Open To Not Knowing -- Elders & Conscious Aging:
My interest in working with elders focuses upon the therapeutic potential of humanistic and transpersonal approaches to working with aging and dementia. Many elders, with or without symptoms of forgetfulness, experience a pronounced disengagement from the earlier stages of their life, in which rewarding feelings of physical and social efficacy are often replaced by a growing sense of helplessness, loneliness, despair, and isolation. The standard medical model of care relies largely upon medication and dismissive and routinized behavioral interventions to ameliorate symptoms related to aging and dementia. While often helpful in alleviating momentary distress, such interventions may not address deeper levels of meaning and being experienced by individuals undergoing such complex and challenging developmental processes. Humanistic and transpersonal perspectives and interventions invite the possibility that our loved ones’ progressive departure from “consensus reality” may be imbued with unique meaning and relevance to the human journey, a transitional experience of novelty as well as loss. Such a radical reframe of this mysterious passage invites us to join our elders in the possibility of enhanced wonder, relaxation, freedom, and potential wisdom in progressive states of not knowing.

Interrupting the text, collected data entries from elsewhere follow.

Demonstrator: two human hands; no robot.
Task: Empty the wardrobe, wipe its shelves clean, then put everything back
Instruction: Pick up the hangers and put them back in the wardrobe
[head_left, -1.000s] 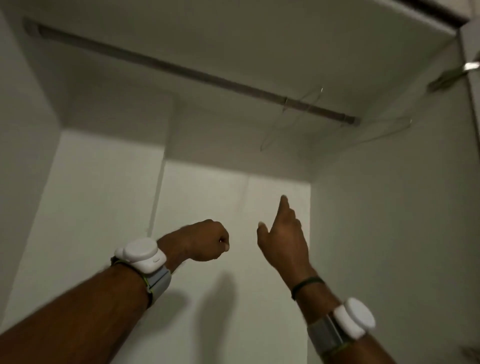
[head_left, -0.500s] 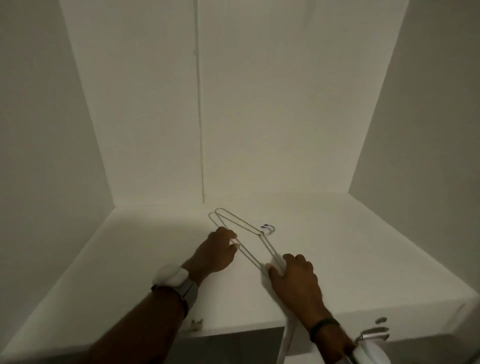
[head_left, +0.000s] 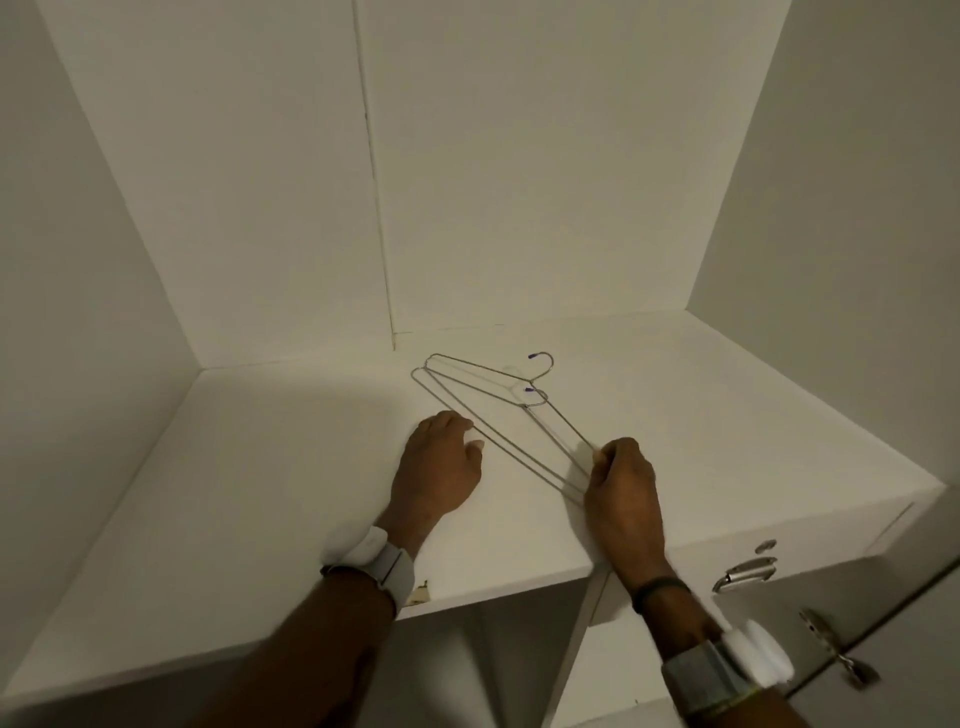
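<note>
Two thin wire hangers (head_left: 485, 402) with purple-tipped hooks lie stacked on the white wardrobe shelf (head_left: 249, 519), hooks pointing towards the back wall. My right hand (head_left: 621, 493) grips their near ends close to the shelf's front edge. My left hand (head_left: 439, 467) lies knuckles-up on the shelf to the left, fingers curled. Its thumb and forefinger pinch the long bottom wire of a hanger. Both wrists wear white trackers.
White wardrobe walls close in on the left, back and right. Below the shelf runs an upright divider (head_left: 587, 623). At the right are a metal hinge (head_left: 745, 571) and an open door (head_left: 893, 649). A chip marks the shelf's front edge (head_left: 422, 592).
A second ago I looked up at the rail with both hands raised and empty. Now I look down at the shelf. Since half a second ago the hangers have slid slightly and my right hand grips their ends.
</note>
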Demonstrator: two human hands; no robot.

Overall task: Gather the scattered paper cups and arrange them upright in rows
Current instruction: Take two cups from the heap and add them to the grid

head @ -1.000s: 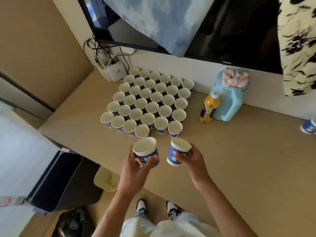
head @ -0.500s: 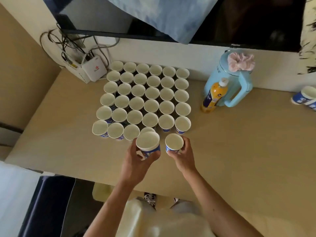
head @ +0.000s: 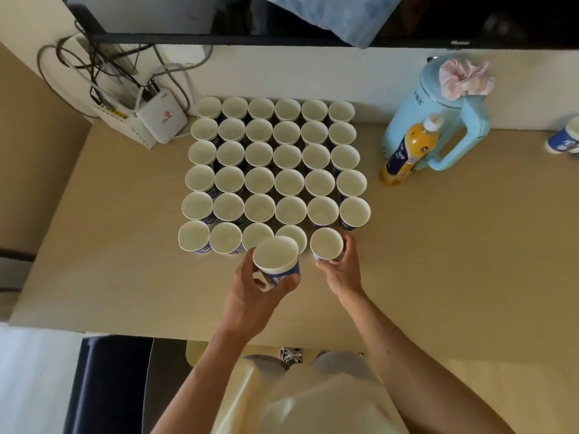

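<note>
Several white-and-blue paper cups stand upright in a tight grid (head: 275, 170) on the tan table (head: 438, 245). My left hand (head: 250, 296) grips one upright cup (head: 276, 260), held above the table just in front of the nearest row. My right hand (head: 343, 267) holds another upright cup (head: 326, 244) by its side, at the right part of the front row, below the row above. Whether its base touches the table I cannot tell. A loose cup (head: 564, 140) lies at the far right edge.
A light-blue jug (head: 451, 120) with a pink scrunchie and an orange drink bottle (head: 409, 151) stand right of the grid. A white router (head: 161, 120) with tangled cables sits at the back left. A dark screen hangs above the wall.
Both hands have carried their cups forward to the grid. The right-hand cup now sits in line with the front row; the left-hand cup hovers close in front of it.
</note>
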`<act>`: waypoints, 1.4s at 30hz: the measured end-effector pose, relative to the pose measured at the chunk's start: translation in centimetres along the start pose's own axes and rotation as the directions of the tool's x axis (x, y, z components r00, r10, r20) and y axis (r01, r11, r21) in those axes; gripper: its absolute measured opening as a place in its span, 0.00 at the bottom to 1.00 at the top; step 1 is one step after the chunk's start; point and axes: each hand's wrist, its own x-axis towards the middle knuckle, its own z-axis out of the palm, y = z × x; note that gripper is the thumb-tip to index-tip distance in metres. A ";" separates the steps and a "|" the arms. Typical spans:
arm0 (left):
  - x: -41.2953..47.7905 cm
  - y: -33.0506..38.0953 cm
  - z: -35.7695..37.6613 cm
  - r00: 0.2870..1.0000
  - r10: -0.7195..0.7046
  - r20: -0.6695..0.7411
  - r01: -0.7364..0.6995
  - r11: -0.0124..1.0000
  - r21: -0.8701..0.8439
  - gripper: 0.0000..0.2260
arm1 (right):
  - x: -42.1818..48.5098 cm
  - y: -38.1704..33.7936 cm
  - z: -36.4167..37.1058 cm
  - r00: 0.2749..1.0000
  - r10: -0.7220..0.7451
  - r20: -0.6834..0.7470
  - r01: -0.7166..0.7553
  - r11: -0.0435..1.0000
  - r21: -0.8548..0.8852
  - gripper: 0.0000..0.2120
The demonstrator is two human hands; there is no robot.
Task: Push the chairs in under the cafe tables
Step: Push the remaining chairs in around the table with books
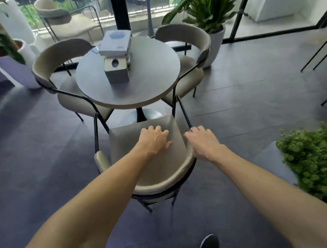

Secure Non-Attachment -- Bridging Attachment Theory & Buddhist Psychology:
Many long-term meditators find themselves still yearning for deeper intimacy in relationship, while many people in long-term relationships find themselves desiring more personal space in which to appreciate their interdependence with others. While contemporary psychological studies highlight the importance of “secure attachment” in thriving relationships, Buddhist teachings invite us to investigate the wisdom of “non-attachment.” How do we make sense of this intriguing paradox? Drawing upon research from both the psychological field of attachment theory and the Buddhist emphasis upon the benefits of healthy detachment, I use the phrase “secure non-attachment” to refer to the embodied integration of psychological and spiritual experience. In fully inhabiting our physical, emotional and relational dimensions, we come to recognize qualities of being that transcend our conditioned experience. Described in Chinese Taosim as cultivating an attitude of "cheerful indifference" that is rooted in deep compassion and wisdom, we can begin to appreciate the counsel of psychologist Jack Engler: "You've got to be somebody before you can be nobody!"